Una puerta próxima tenía la inscripción Señoras de Color. Próxima a ella había otra con la de Sala de Instrumental de Recuperación. Un panel de vidrio mostró que dentro estaba oscuro.

Abrió la puerta y entró andando a tientas; a un lado, una carpa de oxígeno y un pulmón de acero. En la semioscuridad encontró un espacio libre para arrodillarse. El piso era bastante más duro para sus rodillas, que la alfombra a la que estaba habituado.

Pero no parecía importarle. Unió las manos suplicantes y bajó la cabeza.

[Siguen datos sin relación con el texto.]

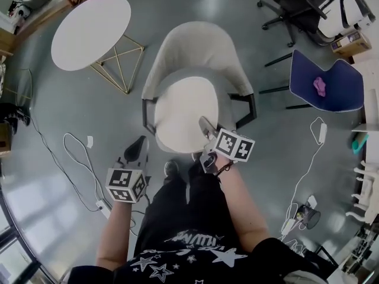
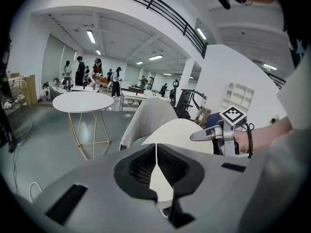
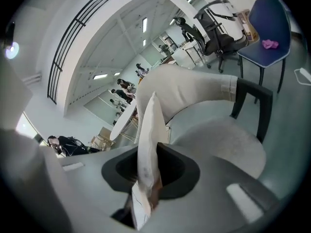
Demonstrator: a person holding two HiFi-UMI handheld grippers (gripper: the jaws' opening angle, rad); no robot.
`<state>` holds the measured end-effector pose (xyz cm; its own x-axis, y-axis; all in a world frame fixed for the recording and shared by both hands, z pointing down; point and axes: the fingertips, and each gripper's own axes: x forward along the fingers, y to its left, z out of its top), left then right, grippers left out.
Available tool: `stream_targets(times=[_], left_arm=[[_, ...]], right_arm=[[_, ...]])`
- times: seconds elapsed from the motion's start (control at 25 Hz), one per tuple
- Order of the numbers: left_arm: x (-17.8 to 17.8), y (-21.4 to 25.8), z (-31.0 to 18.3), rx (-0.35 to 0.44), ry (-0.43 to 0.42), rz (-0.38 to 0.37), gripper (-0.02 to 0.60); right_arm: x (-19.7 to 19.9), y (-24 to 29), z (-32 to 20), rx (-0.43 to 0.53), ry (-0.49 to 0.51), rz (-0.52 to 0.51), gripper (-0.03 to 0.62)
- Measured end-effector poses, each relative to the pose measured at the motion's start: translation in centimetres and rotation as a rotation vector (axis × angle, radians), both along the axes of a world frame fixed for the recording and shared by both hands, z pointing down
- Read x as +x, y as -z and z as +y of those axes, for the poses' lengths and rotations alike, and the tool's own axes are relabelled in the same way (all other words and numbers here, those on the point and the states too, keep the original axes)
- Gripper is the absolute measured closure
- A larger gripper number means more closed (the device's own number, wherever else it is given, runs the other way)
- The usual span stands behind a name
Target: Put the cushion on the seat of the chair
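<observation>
Chair [image 1: 198, 46] first: pale upholstered shell on dark legs, straight ahead of me. A white round table [image 1: 90, 23] stands off to its left and a blue chair [image 1: 325, 81] well off to the right. Neither is in the way.

Cushion [image 1: 186, 111]: a white, flat, rounded pad hanging between my two grippers. From the head view it covers most of the seat area. The right gripper view shows the grey seat [image 3: 218, 140] bare and apart from the pad, so I judge it's above the seat, not down yet.

Left gripper [image 1: 137, 147]: jaws pinched almost fully together on the thin near-left edge of the cushion, with a sliver of white fabric running between them. Right gripper [image 1: 206, 126]: jaws at a narrow gap, clamped on the thicker near-right edge, with the fabric bunched between them. The pad reads edge-on in that gripper's view, so I think that side is tilted.

Step in hand, as I see it, is the lowering. To do it well:
- Level the right side so the pad lies flat before it touches.
- Bring both grippers down evenly, so one corner doesn't land first and fold.
- Push the far edge in toward the backrest and centre the pad between the shell's sides.
- Let go only once the seat takes the weight, then pull both grippers back toward me so the edge doesn't drag.

Main risk: the pad lands skewed or overhangs the front.
</observation>
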<state>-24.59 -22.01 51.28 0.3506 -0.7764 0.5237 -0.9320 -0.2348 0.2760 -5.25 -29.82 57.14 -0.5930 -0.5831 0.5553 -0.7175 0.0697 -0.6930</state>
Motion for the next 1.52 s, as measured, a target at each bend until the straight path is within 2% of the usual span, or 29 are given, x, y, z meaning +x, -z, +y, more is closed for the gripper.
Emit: stream_targets(times=[0.12, 0.48, 0.72, 0.92, 1.16, 1.32, 1.52], left_arm=[[1.2, -0.8, -0.4, -0.027, -0.012, -0.007, 0.568], [6.6, -4.8, -1.9, -0.112, -0.028, -0.034, 0.568], [10.2, -7.0, -3.9, -0.109, -0.056, 0.006, 0.568], [12.2, -9.6, -4.7, -0.143, -0.06, 0.004, 0.568], [13.9, -13.1, -4.5, -0.195, -0.072, 0.007, 0.568], [14.5, -14.6, -4.5, -0.217, -0.064, 0.014, 0.568], [14.5, -15.1, -4.5, -0.22, -0.062, 0.026, 0.568]], right_arm=[[0.4, -2.3, -0.4, -0.036, -0.01, -0.011, 0.533], [6.7, -8.6, -1.9, -0.052, 0.043, 0.108, 0.53], [9.7, -12.6, -3.0, -0.072, 0.063, 0.145, 0.519], [12.2, -16.6, -3.2, -0.105, 0.054, 0.239, 0.487], [14.2, -19.9, -3.4, -0.138, 0.04, 0.286, 0.452], [15.2, -21.5, -3.6, -0.151, 0.062, 0.342, 0.397], [16.1, -23.1, -3.1, -0.208, 0.071, 0.36, 0.344]])
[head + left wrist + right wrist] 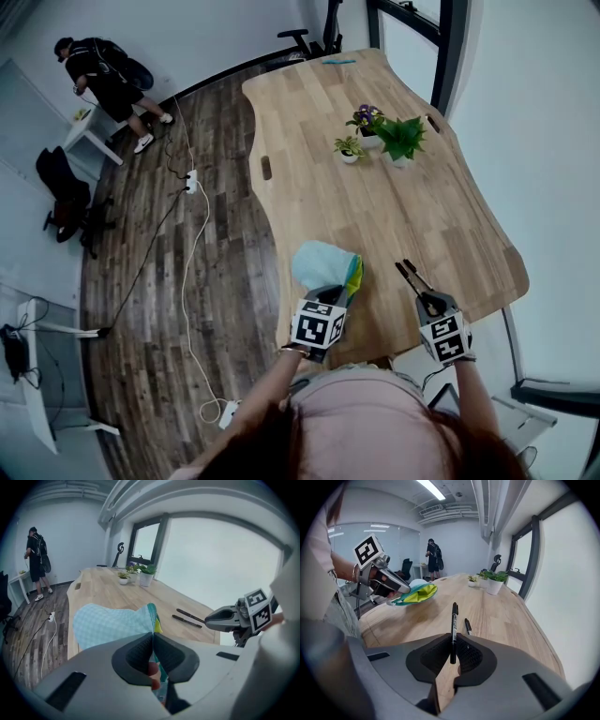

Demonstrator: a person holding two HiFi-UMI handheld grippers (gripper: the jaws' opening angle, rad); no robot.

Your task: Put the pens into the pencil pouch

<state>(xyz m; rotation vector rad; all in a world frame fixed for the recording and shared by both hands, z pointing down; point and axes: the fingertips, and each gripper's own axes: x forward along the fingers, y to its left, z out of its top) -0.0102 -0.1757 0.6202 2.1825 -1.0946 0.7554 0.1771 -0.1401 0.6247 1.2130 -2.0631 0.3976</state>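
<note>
Well, with the left hand-held gripper (153,635) pinching one edge of the pencil pouch (112,625) above the desk (375,206) and the right hand-held gripper (451,641) clamped on the tail of a black pen (453,620), I'd worry the pen swivels and misses the floppy mouth.

Three small potted plants (367,124) cluster at the wooden surface's (375,216) far end. Down on the plank floor (150,319), a white cable (194,272) snakes past a power strip (191,181). A person (103,70) stands beside a white desk (89,131).
</note>
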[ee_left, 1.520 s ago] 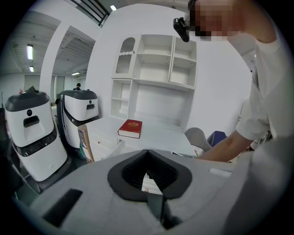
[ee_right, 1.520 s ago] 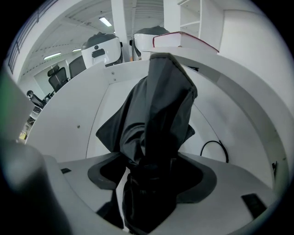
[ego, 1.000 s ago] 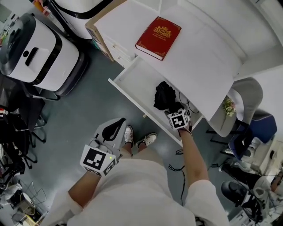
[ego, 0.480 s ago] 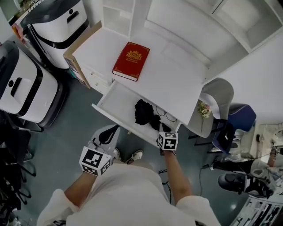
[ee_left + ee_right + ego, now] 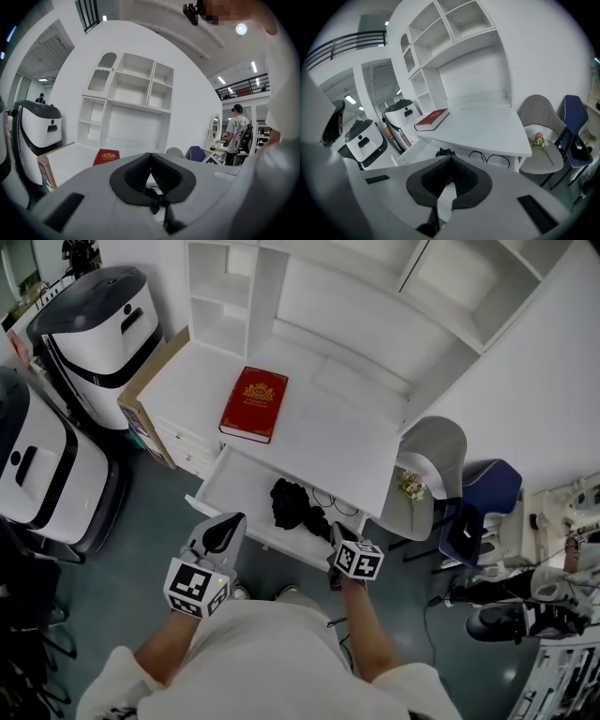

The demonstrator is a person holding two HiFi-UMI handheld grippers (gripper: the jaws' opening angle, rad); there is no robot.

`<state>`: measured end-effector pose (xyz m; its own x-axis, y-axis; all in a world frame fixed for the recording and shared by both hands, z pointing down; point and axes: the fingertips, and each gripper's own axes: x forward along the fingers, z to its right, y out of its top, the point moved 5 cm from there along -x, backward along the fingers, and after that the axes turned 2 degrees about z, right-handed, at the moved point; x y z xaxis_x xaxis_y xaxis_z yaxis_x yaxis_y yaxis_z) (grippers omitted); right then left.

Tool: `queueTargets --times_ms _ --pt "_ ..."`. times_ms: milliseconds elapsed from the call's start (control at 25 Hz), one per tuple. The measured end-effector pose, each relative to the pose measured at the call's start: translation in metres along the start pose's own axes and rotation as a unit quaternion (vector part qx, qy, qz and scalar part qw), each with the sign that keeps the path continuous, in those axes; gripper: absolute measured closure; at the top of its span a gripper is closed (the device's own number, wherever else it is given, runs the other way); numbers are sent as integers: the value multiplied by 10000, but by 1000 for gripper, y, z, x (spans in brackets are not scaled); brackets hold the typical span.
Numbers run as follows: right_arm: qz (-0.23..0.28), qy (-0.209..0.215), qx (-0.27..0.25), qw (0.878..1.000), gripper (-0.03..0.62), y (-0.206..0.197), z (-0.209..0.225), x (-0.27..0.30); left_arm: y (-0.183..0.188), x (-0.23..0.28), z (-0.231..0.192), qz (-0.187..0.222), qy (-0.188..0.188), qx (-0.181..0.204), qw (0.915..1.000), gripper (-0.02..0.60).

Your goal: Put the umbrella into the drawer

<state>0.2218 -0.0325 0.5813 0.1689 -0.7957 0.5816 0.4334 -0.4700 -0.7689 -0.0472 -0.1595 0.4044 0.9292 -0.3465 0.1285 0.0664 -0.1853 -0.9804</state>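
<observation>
A folded black umbrella (image 5: 291,505) lies inside the open white drawer (image 5: 234,491) under the desk; its top also peeks over the right gripper's body as a dark tuft, the umbrella (image 5: 445,152). My right gripper (image 5: 336,542) hovers just in front of the drawer's front edge, to the right of the umbrella, with its jaws shut and nothing between them. My left gripper (image 5: 223,532) is held lower left, in front of the drawer, jaws shut and empty. In the left gripper view the closed tips (image 5: 150,154) meet with nothing in them.
A red book (image 5: 254,405) lies on the white desk (image 5: 337,427) below open shelving. A grey chair (image 5: 427,474) with flowers stands right of the desk, a blue chair (image 5: 483,498) beyond. White machines (image 5: 103,315) stand left. A person (image 5: 238,133) stands far off.
The right gripper let go of the umbrella, shut its jaws and pulled back out of the drawer toward me. The left gripper rose a little. The head view tilted up, showing more shelving.
</observation>
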Motion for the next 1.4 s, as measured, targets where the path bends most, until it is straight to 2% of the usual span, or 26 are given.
queueTargets --times_ms 120,200,520,680,800,960,1120,1400 --pt "331 49 316 9989 594 17 1 -15 5 -7 -6 73 37 39 10000 567" --pt "592 88 346 9976 594 31 -1 -29 6 -13 -12 117 107 52 9999 566" --pt "1511 227 128 9882 594 100 2 -94 27 -16 -25 319 382 207 9985 566" --pt "1996 301 -281 9790 592 131 0 -126 45 -14 -16 606 211 245 9976 566" --pt "2298 424 -567 9706 592 152 -9 -143 58 -11 -7 743 101 349 9966 566" --pt "2682 672 -895 9568 593 181 -23 -170 73 -5 6 789 185 432 9958 568" --pt "3103 852 -1299 9378 593 209 -31 -203 91 -9 11 950 407 563 9931 568" --pt "3698 916 -1616 9103 593 239 -24 -249 113 -14 8 1167 948 702 9861 568"
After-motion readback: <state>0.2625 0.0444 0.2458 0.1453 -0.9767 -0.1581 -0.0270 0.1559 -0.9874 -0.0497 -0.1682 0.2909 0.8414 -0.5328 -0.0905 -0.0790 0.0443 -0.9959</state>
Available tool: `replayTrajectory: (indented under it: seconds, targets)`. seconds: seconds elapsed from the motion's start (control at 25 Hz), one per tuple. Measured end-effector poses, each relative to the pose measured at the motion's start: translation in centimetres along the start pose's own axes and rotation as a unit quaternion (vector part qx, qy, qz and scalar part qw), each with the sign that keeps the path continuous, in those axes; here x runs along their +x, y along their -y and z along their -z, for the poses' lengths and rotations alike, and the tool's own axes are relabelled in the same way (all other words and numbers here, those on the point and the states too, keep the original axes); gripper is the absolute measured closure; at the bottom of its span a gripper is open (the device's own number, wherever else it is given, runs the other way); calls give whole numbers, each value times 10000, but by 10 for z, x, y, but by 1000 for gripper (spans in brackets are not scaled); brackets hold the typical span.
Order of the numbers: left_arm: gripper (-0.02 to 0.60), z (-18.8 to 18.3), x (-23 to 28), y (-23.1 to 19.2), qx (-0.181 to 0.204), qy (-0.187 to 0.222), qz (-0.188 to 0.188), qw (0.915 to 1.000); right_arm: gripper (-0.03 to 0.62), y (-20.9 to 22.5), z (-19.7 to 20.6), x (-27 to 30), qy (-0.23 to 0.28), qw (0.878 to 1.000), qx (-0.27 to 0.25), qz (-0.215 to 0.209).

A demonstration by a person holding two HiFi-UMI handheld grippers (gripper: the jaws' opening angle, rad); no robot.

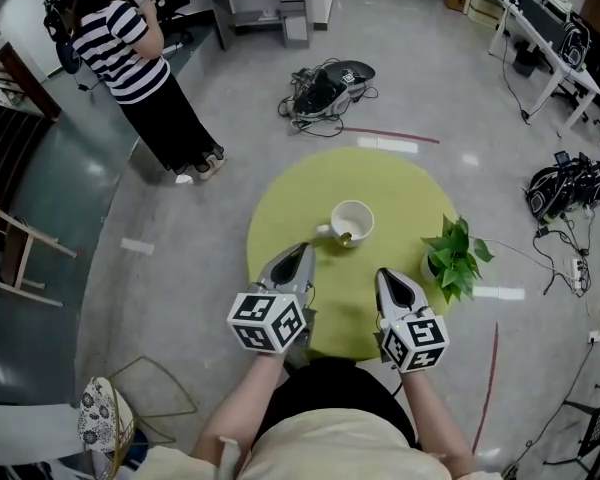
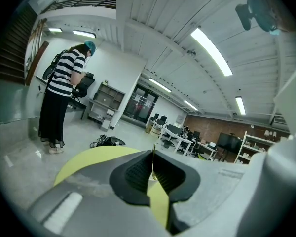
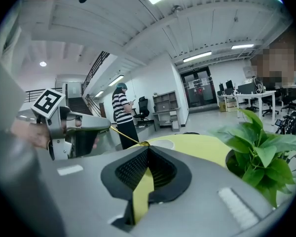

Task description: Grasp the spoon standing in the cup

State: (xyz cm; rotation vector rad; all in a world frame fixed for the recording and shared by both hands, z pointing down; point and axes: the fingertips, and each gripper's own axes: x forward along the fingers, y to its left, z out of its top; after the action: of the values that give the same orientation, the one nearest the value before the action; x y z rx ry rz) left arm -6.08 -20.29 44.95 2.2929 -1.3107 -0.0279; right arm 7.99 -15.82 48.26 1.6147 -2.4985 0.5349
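A white cup (image 1: 366, 208) stands near the middle of the round yellow-green table (image 1: 280, 208). The gold spoon (image 1: 344, 236) has its bowl inside the cup and leans toward the cup's near left. My left gripper (image 1: 303, 248) sits just left of the cup and is shut on the spoon's thin handle (image 2: 153, 159). The right gripper view shows that handle (image 3: 123, 135) running from the left gripper (image 3: 106, 127) down to the cup rim (image 3: 163, 143). My right gripper (image 1: 387, 273) hovers near the cup's right front, shut and holding nothing (image 3: 146, 146).
A potted green plant (image 1: 456, 256) stands at the table's right edge, close to my right gripper. A person in a striped shirt (image 1: 130, 58) stands at the far left. Bags and cables (image 1: 325, 88) lie on the floor beyond the table; a wooden chair (image 1: 10, 253) is at left.
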Motion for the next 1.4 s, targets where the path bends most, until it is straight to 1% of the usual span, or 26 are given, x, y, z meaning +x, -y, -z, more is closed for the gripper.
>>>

Era curioso, por primera vez en muchos años, no encontraba palabras para lo que sentía en su corazón.

18

Las sombras, como un calmante para el día que terminaba, estaban invadiendo la ciudad. Peter McDermott pensó que pronto llegaría la noche, con el sueño, y por un tiempo, el olvido. Mañana la opresión de los acontecimientos de hoy comenzaría a ceder. Ya la oscuridad marcaba el comienzo al proceso del tiempo que, al fin, curaba todas las cosas.

Pero pasarían muchos atardeceres y noches y días antes que aquellos que estuvieron cerca de los sucesos acaecidos hoy, pudieran liberarse de la sensación de tragedia y terror. Las aguas del Leteo estaban aún muy distantes. Río del olvido.

La actividad, si bien no curaba, mitigaba un poco.

Desde esta tarde temprano, habían pasado muchas cosas.

Solo, en su oficina del entresuelo principal, Peter pasó revista a lo que se había hecho y a lo que quedaba por hacer.

El triste proceso de identificar a las personas muertas y notificarlo a sus familias, ya se había llevado a cabo. Y se estaban tomando las disposiciones pertinentes para que el hotel ayudara, en los casos necesarios.

Lo poco que podía hacerse por los heridos, además del cuidado en el hospital, se estaba haciendo.

El personal de emergencia, bomberos y policías, hacía mucho que se habían marchado. En su lugar estaban los inspectores de ascensores, examinando cada una de las piezas del equipo de ascensores que poseía el hotel. Trabajarían toda la noche y mañana. Entretanto, el servicio de ascensores había sido restablecido parcialmente.

Los inspectores de seguros, hombres sombríos, previendo cuantiosas reclamaciones, interrogaban en forma intensiva, tomando declaraciones.

El lunes, un equipo de consultores vendría por avión desde Nueva York para comenzar a proyectar el reemplazo de la maquinaria de todos los ascensores de pasajeros por otra nueva. Sería el primer gasto grande del régimen Albert Wells-Dempster-McDermott.